I have very little SCOM experience and I am trying to understand how failover works with the couple of different SCOM servers we have. We had an outage that took down a bunch of random servers and alerts didn't send so I want to understand how its supposed to work so I know what to fix.  

 

Current setup

  • Two AD domains with a trust (in the process of migrating domains)
  • Two SCOM management servers in domain A
  • One SCOM gateway server in domain B that communicates with the management servers in domain A
  • One SCOM sql database server in domain A
  • Servers in domain A are set to the two management servers (primary and failover)
  • Servers in domain B are set to the gateway server in domain B

Can someone help me understand the flow of alerts?

  • If management server 1 goes down will management server 2 send email alerts?
  • If we lose the gateway server will alerts from domain B be sent?
  • If the database server goes down will alerts be sent?

Hopefully this makes sense.  Thank you

1 Reply

Hi @brentmattson,


The failover for the SCOM management servers happens automatically, so if management server 1 goes down, agents will automatically start communicating with management server 2, and management server 2 will start sending notifications.

 

However it works differently with gateway servers, you need to configure a failover gateway server for each agent, otherwise automatic failover will not happen.

 

How to set the primary and failover management / gateway server:

$PrimaryMS = Get-SCOMManagementServer | Where {$_.Name –match "MS1"} 
$FailoverMS = Get-SCOMManagementServer | Where {$_.Name –match "MS2"} 
$GatewayMS = Get-SCOMManagementServer | Where {$_.IsGateway -eq $True} 
Set-SCOMParentManagementServer -GatewayServer: $GatewayMS -PrimaryServer: $PrimaryMS 
Set-SCOMParentManagementServer -GatewayServer: $GatewayMS -FailoverServer: $FailoverMS
#Agents reporting to "Gateway 1" – Failover to "Gateway 2"

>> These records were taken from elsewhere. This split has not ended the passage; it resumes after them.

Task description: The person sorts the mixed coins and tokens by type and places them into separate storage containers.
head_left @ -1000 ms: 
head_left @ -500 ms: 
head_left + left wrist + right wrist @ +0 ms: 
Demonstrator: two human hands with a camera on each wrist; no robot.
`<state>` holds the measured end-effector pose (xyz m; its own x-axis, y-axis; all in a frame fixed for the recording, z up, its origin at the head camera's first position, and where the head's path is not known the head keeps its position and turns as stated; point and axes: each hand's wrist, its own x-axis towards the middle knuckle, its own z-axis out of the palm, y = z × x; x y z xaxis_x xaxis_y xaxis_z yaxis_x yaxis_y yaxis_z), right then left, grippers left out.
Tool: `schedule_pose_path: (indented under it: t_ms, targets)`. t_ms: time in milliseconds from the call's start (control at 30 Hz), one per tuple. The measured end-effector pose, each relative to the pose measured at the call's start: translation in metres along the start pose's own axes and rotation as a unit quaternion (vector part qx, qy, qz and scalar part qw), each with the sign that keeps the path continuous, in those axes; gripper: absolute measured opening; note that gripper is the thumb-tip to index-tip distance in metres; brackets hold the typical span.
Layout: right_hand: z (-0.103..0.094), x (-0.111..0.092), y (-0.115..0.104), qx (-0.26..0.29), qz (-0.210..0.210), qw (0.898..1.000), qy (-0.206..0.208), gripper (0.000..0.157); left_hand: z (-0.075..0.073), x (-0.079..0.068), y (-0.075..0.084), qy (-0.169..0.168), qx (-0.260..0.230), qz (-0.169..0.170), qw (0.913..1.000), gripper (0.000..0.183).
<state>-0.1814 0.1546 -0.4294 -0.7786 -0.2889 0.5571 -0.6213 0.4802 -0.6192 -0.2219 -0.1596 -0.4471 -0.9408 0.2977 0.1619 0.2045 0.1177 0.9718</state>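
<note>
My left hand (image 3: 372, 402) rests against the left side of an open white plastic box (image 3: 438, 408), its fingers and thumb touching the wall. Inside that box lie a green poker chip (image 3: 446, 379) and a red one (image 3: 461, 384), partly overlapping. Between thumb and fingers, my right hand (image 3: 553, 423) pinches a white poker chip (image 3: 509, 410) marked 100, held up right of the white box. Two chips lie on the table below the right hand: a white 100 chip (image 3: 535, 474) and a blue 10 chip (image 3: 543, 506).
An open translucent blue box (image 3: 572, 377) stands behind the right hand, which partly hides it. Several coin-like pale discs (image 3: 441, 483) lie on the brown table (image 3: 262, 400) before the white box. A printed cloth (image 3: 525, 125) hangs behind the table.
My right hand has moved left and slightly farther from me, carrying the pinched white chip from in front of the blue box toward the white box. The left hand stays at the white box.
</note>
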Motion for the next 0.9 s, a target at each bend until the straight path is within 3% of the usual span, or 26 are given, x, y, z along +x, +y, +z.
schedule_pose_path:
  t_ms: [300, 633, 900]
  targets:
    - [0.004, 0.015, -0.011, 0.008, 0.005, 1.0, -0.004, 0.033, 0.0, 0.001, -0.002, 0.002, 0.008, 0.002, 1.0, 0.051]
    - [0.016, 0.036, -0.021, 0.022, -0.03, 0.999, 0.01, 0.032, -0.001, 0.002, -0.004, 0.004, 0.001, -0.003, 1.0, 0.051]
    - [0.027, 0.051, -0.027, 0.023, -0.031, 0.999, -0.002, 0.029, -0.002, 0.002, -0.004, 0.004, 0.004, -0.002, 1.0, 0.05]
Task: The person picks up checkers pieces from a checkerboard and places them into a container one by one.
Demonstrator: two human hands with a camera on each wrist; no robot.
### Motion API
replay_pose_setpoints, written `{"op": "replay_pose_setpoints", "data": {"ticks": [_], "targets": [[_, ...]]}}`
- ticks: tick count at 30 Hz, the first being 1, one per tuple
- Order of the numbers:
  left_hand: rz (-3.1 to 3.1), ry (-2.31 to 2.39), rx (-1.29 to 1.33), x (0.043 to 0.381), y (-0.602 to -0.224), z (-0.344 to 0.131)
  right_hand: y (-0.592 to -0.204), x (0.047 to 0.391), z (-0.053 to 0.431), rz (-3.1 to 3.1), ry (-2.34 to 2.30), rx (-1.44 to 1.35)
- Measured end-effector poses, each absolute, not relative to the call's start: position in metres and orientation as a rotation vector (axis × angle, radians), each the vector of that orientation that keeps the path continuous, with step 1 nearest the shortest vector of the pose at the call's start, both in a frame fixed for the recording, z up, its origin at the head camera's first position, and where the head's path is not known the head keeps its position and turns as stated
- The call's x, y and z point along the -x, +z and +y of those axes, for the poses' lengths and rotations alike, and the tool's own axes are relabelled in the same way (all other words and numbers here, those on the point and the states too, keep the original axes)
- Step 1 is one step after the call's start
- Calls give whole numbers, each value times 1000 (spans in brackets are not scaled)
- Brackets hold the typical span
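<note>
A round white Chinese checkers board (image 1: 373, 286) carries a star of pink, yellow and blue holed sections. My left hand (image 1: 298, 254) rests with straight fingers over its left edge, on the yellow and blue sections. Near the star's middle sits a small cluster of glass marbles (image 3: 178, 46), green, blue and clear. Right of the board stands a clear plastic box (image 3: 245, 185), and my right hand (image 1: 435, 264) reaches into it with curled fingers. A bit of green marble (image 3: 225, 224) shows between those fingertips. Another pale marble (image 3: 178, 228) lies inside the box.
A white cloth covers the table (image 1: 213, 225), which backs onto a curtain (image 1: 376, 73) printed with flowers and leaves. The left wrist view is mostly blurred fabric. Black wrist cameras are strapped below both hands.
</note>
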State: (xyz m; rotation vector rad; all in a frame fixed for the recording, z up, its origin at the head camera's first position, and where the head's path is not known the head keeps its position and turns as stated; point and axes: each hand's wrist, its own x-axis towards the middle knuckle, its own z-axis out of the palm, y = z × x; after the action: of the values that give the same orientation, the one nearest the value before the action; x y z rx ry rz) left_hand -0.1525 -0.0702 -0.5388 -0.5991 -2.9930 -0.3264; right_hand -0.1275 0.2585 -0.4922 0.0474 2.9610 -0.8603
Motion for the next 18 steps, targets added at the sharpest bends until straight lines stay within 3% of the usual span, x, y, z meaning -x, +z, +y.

$PrimaryMS = Get-SCOMManagementServer | Where {$_.Name –eq "GW1"}  $FailoverMS = Get-SCOMManagementServer | Where {$_.Name –eq "GW2"}  $Agent = Get-SCOMAgent | Where {$_.PrimaryManagementServerName -eq "GW1"}  Set-SCOMParentManagementServer -Agent: $Agent -PrimaryServer: $PrimaryMS  Set-SCOMParentManagementServer -Agent: $Agent -FailoverServer: $FailoverMS

 

For the SCOM database and data warehouse, you should have a stretch cluster or use SQL Always On to provide high availability.

If you only have one SCOM database & data warehouse server, and it goes down, you will not receive any alerts.

 


Best regards,
Leon